Exercise instructions: Every line of the listing should be transcribed exactly, with nothing left out.
─── Data excerpt ───
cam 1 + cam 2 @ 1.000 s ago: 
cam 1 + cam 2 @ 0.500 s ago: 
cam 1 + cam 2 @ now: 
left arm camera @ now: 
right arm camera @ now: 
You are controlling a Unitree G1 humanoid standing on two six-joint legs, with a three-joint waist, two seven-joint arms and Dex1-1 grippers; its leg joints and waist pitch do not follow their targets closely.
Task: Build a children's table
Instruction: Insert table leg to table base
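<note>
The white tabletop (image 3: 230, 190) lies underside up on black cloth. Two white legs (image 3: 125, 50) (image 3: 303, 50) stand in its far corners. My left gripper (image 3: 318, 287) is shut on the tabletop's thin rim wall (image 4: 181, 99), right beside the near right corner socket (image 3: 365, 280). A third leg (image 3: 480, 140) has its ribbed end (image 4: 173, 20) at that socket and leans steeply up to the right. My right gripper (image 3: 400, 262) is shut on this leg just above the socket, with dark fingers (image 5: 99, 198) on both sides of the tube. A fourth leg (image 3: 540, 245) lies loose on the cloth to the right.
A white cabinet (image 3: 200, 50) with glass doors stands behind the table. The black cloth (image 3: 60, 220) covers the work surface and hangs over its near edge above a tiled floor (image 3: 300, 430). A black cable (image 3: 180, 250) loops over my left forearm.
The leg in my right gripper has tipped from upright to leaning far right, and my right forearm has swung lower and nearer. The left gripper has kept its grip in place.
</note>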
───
Finished exercise:
cam 1 + cam 2 @ 1.000 s ago: 
cam 1 + cam 2 @ 0.500 s ago: 
cam 1 + cam 2 @ now: 
left arm camera @ now: 
right arm camera @ now: 
You are controlling a Unitree G1 humanoid standing on two six-joint legs, with a three-joint waist, two seven-joint arms and Dex1-1 grippers; its leg joints and waist pitch do not follow their targets closely.
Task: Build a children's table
Instruction: Insert table leg to table base
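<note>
The white tabletop (image 3: 230, 190) lies underside up on black cloth. Two white legs (image 3: 125, 50) (image 3: 303, 50) stand in its far corners. My left gripper (image 3: 318, 287) is shut on the tabletop's thin rim wall (image 4: 181, 99), right beside the near right corner socket (image 3: 365, 280). A third leg (image 3: 480, 140) has its ribbed end (image 4: 173, 20) at that socket and leans steeply up to the right. My right gripper (image 3: 400, 262) is shut on this leg just above the socket, with dark fingers (image 5: 99, 198) on both sides of the tube. A fourth leg (image 3: 540, 245) lies loose on the cloth to the right.
A white cabinet (image 3: 200, 50) with glass doors stands behind the table. The black cloth (image 3: 60, 220) covers the work surface and hangs over its near edge above a tiled floor (image 3: 300, 430). A black cable (image 3: 180, 250) loops over my left forearm.
The leg in my right gripper has tipped from upright to leaning far right, and my right forearm has swung lower and nearer. The left gripper has kept its grip in place.
</note>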

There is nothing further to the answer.